_What the exercise asks_
Only lines containing "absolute" are wanted from the data below. Copy those lines.

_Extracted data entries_
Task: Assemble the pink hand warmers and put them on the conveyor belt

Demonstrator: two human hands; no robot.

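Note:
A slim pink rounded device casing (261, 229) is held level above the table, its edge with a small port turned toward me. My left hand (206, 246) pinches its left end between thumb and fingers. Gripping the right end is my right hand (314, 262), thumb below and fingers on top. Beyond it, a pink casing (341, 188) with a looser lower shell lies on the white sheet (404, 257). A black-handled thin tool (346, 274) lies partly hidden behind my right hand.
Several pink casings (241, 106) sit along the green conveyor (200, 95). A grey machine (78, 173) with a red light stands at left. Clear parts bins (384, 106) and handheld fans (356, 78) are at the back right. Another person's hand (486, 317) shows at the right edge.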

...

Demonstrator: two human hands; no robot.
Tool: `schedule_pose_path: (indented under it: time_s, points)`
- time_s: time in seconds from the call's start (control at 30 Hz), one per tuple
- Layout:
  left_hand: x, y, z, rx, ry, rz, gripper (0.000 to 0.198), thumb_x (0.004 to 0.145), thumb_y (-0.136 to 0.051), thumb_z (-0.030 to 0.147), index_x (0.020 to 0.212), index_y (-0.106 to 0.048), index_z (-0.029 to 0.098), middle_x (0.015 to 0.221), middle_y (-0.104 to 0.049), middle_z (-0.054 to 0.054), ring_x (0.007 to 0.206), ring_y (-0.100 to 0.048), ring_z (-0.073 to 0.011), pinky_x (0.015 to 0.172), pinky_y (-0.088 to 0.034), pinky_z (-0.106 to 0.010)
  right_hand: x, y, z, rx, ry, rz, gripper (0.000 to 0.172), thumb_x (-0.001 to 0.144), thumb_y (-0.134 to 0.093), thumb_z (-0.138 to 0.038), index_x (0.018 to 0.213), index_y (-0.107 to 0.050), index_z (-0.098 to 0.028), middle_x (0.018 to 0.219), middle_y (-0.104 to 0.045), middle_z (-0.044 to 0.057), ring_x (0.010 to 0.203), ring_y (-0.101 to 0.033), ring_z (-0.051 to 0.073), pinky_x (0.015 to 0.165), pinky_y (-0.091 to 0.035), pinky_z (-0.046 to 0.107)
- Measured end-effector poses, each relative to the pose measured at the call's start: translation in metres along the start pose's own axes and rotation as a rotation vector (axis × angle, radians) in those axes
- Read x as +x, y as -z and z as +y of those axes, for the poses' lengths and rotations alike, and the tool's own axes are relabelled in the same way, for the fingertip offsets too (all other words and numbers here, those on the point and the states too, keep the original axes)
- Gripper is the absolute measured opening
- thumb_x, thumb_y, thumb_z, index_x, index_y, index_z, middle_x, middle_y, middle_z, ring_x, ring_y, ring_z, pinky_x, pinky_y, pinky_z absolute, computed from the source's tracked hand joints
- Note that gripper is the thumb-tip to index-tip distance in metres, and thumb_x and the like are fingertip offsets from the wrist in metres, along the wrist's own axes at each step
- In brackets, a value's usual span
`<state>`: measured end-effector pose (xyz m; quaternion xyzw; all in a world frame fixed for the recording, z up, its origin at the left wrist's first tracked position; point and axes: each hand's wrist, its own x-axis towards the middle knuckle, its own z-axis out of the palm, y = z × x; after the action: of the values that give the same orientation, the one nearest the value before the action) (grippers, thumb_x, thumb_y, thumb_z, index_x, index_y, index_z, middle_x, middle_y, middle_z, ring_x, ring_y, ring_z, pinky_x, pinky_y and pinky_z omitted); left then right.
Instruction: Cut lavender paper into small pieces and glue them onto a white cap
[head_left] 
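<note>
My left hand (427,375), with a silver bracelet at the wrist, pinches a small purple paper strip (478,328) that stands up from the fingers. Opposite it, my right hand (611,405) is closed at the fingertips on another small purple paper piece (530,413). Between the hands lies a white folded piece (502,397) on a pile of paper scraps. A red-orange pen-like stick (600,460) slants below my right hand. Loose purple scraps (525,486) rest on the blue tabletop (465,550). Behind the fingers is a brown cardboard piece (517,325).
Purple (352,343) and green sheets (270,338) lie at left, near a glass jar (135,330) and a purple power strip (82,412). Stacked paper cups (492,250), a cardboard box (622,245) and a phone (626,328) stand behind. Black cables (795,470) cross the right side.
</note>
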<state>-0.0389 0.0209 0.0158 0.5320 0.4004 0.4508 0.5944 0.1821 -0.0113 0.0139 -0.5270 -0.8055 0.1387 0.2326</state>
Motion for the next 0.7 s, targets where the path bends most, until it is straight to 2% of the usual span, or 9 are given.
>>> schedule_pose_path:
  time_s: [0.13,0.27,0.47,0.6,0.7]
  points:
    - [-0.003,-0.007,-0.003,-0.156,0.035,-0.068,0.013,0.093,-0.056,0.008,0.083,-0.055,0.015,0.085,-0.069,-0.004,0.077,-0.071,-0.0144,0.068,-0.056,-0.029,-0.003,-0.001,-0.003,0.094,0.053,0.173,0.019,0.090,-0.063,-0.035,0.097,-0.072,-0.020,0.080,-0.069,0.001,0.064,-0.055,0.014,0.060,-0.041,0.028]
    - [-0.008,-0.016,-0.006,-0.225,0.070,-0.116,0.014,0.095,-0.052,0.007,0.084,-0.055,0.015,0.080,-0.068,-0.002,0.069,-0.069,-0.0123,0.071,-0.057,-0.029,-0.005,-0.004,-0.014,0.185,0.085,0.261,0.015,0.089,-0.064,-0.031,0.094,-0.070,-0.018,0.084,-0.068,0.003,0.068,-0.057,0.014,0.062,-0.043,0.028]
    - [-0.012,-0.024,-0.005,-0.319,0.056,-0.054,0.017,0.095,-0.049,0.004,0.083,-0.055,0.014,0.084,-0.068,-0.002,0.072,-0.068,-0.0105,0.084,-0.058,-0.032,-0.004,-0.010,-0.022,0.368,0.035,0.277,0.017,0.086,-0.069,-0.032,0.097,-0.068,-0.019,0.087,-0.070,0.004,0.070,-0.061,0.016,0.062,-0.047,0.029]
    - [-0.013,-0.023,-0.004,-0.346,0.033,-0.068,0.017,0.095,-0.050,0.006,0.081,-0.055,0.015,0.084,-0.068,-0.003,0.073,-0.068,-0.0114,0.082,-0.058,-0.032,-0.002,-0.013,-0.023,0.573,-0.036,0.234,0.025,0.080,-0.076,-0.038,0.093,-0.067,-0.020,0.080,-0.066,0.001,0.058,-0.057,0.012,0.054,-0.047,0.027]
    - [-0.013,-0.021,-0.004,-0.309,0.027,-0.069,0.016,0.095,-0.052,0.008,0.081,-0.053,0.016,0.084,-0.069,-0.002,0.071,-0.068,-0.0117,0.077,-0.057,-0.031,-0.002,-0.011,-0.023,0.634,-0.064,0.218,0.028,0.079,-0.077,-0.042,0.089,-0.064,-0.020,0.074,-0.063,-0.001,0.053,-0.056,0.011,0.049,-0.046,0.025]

_Expected answer_
- Gripper is the absolute measured opening
- thumb_x, thumb_y, thumb_z, index_x, index_y, index_z, middle_x, middle_y, middle_z, ring_x, ring_y, ring_z, pinky_x, pinky_y, pinky_z absolute, computed from the source's tracked hand joints

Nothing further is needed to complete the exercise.